Mumsnet has not checked the qualifications of anyone posting here. If you need help urgently or expert advice, please see our domestic violence webguide and/or relationships webguide. Many Mumsnetters experiencing domestic abuse have found this thread helpful: Listen up, everybody

Have you ever been with a narcissist?

4 replies

relevante · 06/08/2017 18:22

I've got a suspicion my former partner was a narcissist, but I don't want to assign labels carelessly and wonder what everyone else's experience has been? Have you come across any/many and what were the key things that got you thinking he/she was a narc? If this has been discussed elsewhere on the forum I apologise...

I think my ex was a narc, even though he didn't display the typical grandiose behaviours. He was chasing after me in the beginning, and but was rapidly losing interest as I got more invested. He found it nearly impossible to take criticism or discuss any issues, or he would offer assurances that turned out to be lies in practice. He manipulated people in general ( he'd occasionally tell me how he had found a "clever" way of getting something out of someone without ever being open about it) he'd also lie about trivial things a lot. He had an important job within the media circles and was addicted to the constant praise and admiration, and it had to be in high supply at all times. I.e. he got pissed off when upon leaving employer A he "only" got him a £100+ worth gift. Overall he was highly judgemental, strived to always be in control and critical. I always felt like he wasn't showing his true colours but occasionally the mask slipped and he'd come up with things such as " I know I'm really charming" or "why would a man stay with a woman/wife who's gotten sick" etc.

But then literally everyone else (though I never spoke with any of his exes) thought he was a lovely, smiley, super professional guy and if they could fault him at all it'd be his inability to be even a little bit confrontational HmmAlso, strangely enough with his professional life being so flourishing (and being in a very people focused profession) in his private life he had only one friend he'd see somewhat regularly.

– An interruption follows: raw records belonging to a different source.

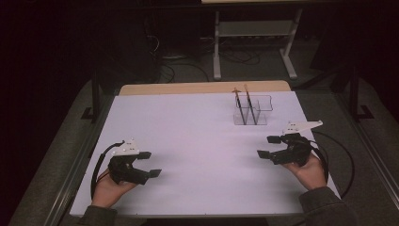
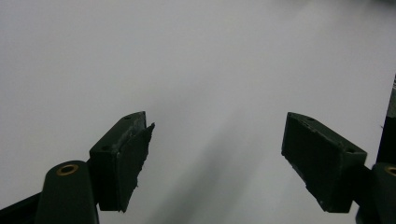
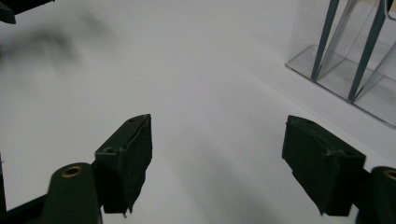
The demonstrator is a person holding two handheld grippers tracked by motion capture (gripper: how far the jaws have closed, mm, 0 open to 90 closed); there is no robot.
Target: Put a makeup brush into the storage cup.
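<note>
A clear plastic organizer (image 1: 254,109) with compartments stands on the white table top (image 1: 197,141) at the back right. Two dark pencils (image 1: 241,106) lean upright in it, each in its own front compartment. The right gripper view shows the organizer (image 3: 341,51) at its upper right, with both pencils (image 3: 324,39) inside. My left gripper (image 1: 151,164) rests at the front left, held by a hand, open and empty. Its jaws stand wide apart over bare white surface (image 2: 217,135). My right gripper (image 1: 267,147) is at the right, open and empty (image 3: 217,140), pointing left, a short way in front of the organizer.
A wooden strip (image 1: 202,87) edges the table's far side. Beyond it are a metal desk frame (image 1: 254,37) and cables on a dark floor. Cables (image 1: 336,155) trail from both grippers off the table's sides.
</note>
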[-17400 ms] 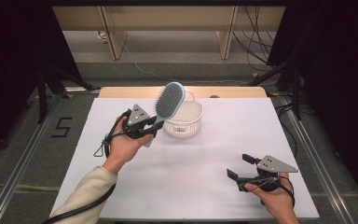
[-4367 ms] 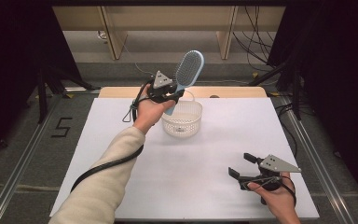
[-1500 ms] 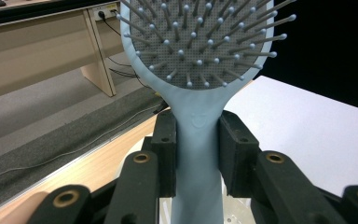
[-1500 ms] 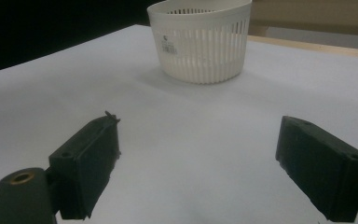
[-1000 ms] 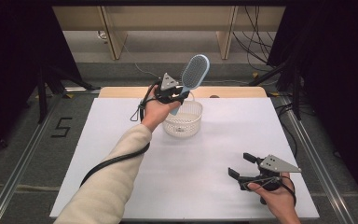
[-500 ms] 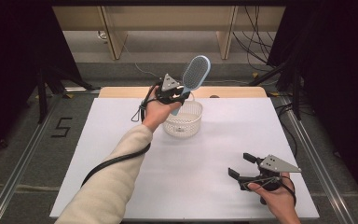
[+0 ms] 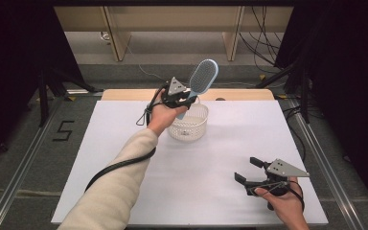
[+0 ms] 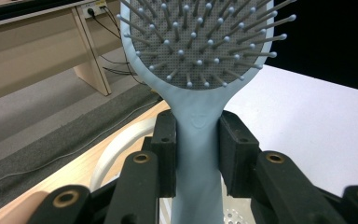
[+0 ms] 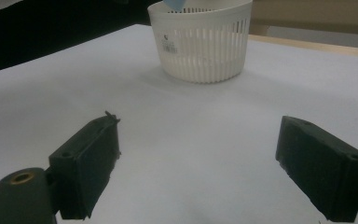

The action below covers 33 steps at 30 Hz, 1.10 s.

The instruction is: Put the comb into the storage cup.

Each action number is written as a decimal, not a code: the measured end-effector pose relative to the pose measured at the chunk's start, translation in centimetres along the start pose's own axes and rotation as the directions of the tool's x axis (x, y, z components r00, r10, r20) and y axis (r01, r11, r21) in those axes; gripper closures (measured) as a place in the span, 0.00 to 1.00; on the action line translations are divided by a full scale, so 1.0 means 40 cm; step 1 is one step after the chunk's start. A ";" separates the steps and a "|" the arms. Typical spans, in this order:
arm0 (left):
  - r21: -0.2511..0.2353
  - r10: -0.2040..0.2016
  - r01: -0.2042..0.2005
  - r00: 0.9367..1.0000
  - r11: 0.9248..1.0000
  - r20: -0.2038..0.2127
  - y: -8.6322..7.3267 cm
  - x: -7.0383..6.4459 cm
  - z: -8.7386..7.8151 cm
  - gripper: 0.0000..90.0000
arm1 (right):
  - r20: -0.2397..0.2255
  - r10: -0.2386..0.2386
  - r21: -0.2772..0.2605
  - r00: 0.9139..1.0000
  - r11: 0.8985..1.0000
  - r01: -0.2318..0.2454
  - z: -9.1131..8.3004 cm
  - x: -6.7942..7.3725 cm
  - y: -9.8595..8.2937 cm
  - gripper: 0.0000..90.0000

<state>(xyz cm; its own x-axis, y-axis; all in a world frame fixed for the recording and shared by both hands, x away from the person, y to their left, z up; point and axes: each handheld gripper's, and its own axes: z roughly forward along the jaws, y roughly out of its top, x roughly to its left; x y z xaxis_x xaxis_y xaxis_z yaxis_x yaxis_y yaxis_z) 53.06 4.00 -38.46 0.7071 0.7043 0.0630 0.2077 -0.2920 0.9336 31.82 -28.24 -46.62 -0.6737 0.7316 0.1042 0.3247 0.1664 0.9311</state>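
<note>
Above the basket, upper centre, the left claw pinches a hairbrush upright. Next, probably lower it in. The right claw rests spread, lower right.

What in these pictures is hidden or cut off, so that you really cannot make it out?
- Hairbrush: in the left gripper view its top is cut off by the frame's upper edge, and its handle end is hidden behind the left gripper.
- Basket: in the high view the hand and brush cover part of its inside, so its contents cannot be told.
- Label on the basket's wall in the right gripper view: too small to read.
</note>
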 end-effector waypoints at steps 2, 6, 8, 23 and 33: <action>0.003 0.002 -0.002 1.000 1.000 0.000 -0.002 0.000 0.001 0.78 | -0.001 0.000 0.001 1.000 1.000 0.000 -0.001 0.001 0.001 0.16; 0.008 -0.002 0.002 1.000 1.000 0.003 -0.006 0.001 0.004 0.78 | -0.001 0.002 0.000 1.000 1.000 -0.002 0.000 0.001 0.001 0.16; 0.009 -0.005 0.005 1.000 1.000 0.003 -0.008 0.001 0.005 0.78 | -0.001 0.001 0.002 1.000 1.000 -0.001 0.000 0.001 0.000 0.16; 0.016 -0.009 0.009 1.000 1.000 0.009 -0.019 -0.001 0.014 0.78 | -0.003 0.000 0.004 1.000 1.000 0.000 0.001 0.001 -0.001 0.16; 0.028 -0.006 0.006 1.000 1.000 0.010 -0.029 -0.001 0.022 0.78 | -0.005 0.001 0.000 1.000 1.000 -0.001 0.002 0.001 -0.001 0.16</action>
<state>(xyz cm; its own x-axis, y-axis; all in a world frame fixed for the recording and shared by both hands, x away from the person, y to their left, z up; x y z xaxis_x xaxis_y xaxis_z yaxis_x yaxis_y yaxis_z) 53.39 3.74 -39.85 0.7125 0.6997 0.0534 0.2306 -0.3054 0.9239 31.83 -28.17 -46.67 -0.6768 0.7283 0.1072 0.3256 0.1656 0.9309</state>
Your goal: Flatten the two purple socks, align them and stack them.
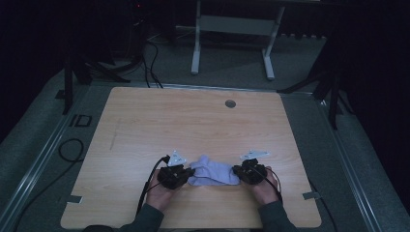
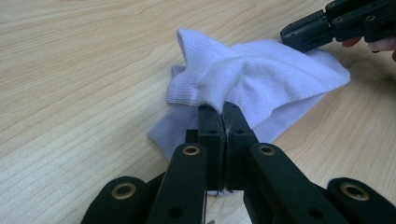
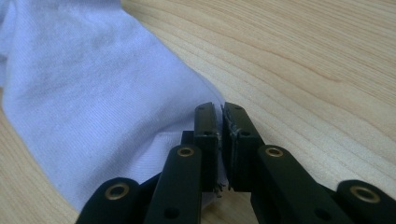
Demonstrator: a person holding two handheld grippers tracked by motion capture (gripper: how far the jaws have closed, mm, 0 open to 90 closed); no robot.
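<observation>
Pale lilac-white sock lies crumpled near the table's front edge, btwn both grippers. Left gripper is clamped on a bunched fold (ribbed cuff sticking up); right gripper pinches the opposite edge, fabric smooth and flat there.

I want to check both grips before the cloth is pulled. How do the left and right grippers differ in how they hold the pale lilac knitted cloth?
The left gripper pinches a raised, bunched fold of the pale lilac knitted cloth, whereas the right gripper clamps a flat, smooth edge lying on the light wooden table. The left sits at the cloth's left end, the right at its right end. Both have their jaws shut on fabric, low over the table.
</observation>
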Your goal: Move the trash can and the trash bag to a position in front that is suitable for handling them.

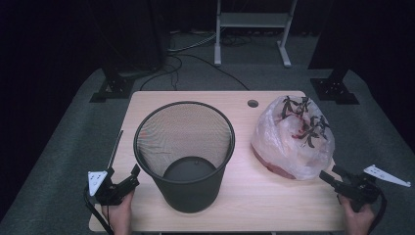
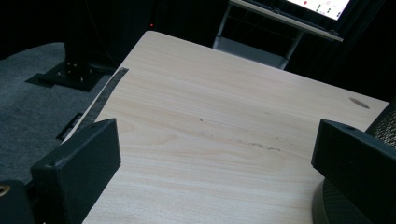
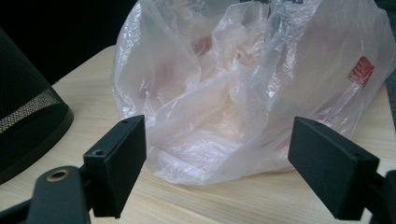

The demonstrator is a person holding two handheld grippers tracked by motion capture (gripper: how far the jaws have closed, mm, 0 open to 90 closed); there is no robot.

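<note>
Dark room, grey carpet, black drapes all round; a pale metal stand (image 1: 254, 22) at the back and loose cables on the floor. A light wood tabletop (image 1: 244, 196) sits centre, with a small round hole (image 1: 252, 103) near its far edge.

Black mesh waste bin (image 1: 184, 152) stands upright on the left-centre of the tabletop, open mouth up, solid dark bottom visible inside. To its right, well apart from it, a translucent plastic bag (image 1: 293, 142) lies slumped on the tabletop, crumpled, with dark printed marks on its top and a small red label on one side (image 3: 361, 72). Contents pinkish, cannot make out what.

Left tongs (image 1: 133, 177): held in a hand at the near left corner, just beside the bin's lower wall. In the left gripper view the left tongs (image 2: 212, 154) have jaws spread wide, bare wood between them, nothing held; bin's mesh edge (image 2: 385, 121) behind the right-hand jaw.

Right tongs (image 1: 329, 175): held in a hand at the near right edge, tips close to the bag's near lower side; contact cannot be told from above. In the right gripper view the right tongs (image 3: 215, 156) stand wide apart, the bag (image 3: 243, 93) bulging directly ahead between them, jaws not closed on it. Bin wall (image 3: 28, 107) at that view's left.
</note>
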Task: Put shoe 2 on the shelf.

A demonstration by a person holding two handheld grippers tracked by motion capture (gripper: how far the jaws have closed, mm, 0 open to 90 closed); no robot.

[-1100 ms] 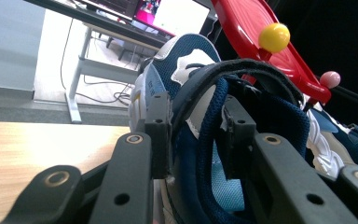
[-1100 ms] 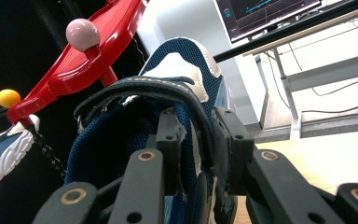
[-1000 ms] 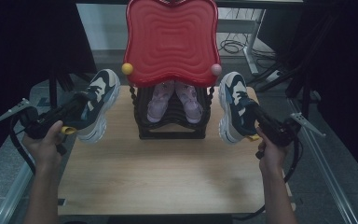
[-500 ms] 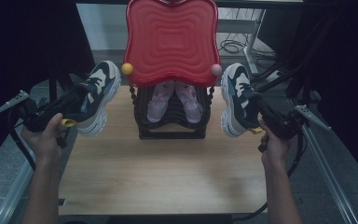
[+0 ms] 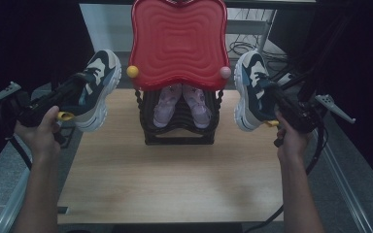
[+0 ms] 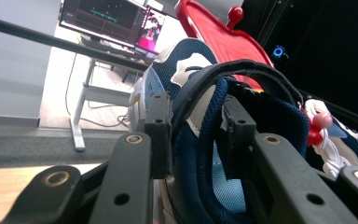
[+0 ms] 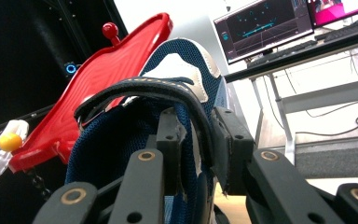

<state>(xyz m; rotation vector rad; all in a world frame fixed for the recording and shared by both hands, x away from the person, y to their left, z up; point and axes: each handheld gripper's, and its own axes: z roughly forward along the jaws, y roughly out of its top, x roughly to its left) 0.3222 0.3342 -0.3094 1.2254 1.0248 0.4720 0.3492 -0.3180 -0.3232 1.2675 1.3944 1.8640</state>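
Glossy red plastic tray [image 5: 178, 43], ridged; mesh-cloth sneakers [image 5: 95, 90] beside it; matt pale wood worktop [image 5: 175, 179] beneath.

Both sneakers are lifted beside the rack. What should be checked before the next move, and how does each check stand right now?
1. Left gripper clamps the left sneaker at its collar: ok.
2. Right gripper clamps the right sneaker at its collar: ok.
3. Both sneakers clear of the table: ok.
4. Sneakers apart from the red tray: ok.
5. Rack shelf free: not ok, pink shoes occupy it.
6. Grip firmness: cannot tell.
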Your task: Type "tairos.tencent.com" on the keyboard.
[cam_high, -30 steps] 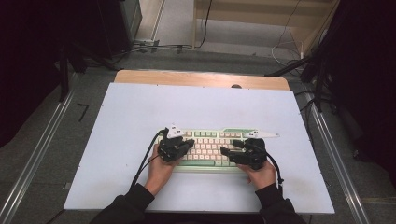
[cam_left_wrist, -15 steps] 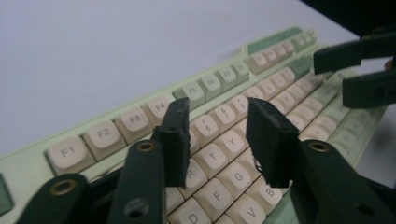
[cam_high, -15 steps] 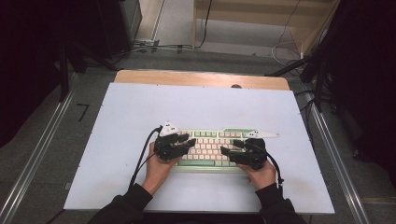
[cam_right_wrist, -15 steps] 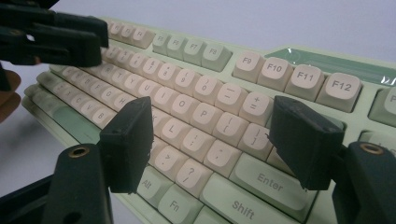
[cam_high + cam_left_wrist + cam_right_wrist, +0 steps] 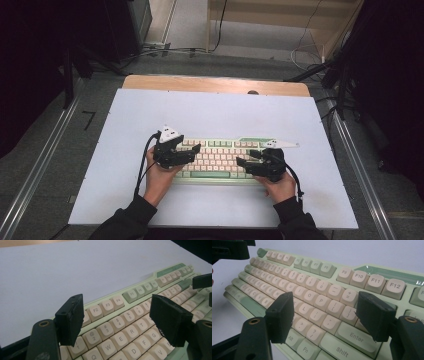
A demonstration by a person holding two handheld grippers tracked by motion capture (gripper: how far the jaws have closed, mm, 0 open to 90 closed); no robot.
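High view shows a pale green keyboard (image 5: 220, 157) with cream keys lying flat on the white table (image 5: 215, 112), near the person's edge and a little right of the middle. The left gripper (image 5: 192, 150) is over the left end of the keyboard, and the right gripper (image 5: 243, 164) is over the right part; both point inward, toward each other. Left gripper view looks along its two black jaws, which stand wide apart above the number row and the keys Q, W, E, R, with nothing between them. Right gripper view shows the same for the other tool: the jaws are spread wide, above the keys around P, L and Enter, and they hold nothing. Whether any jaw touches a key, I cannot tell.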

Does this sound like a narc to you at all? Anyone with similar experiences?

OP posts:
relevante · 06/08/2017 23:30

No one? :(

OP posts:
OutToGetYou · 06/08/2017 23:33

Why does it matter, you're not with him any more, move on, forget about him.

augustusglupe · 06/08/2017 23:39

From your description, that sounds like a stereotypical narcissist, yes.

jeaux90 · 07/08/2017 06:53

I was with a narc. They are in fact quite rare apparently only about 5-7 % of population are but then there are people who display the tendency.

Point is it doesn't matter. You are away from him (well done) and if he is he won't recognise it. They rarely do. I came across a couple of them online who know they are and blog or wrote books. They are very rare.

Mine admitted to "social fabrication" and went to a therapist. I was seeing the same therapist for my own sanity.

She told me to take my daughter and run. Don't look back.

So you had a lucky escape. If you are still suffering from the after math definitely go have some therapy. It helped.

And no, he hasn't changed but I am no contact and hear through his sister.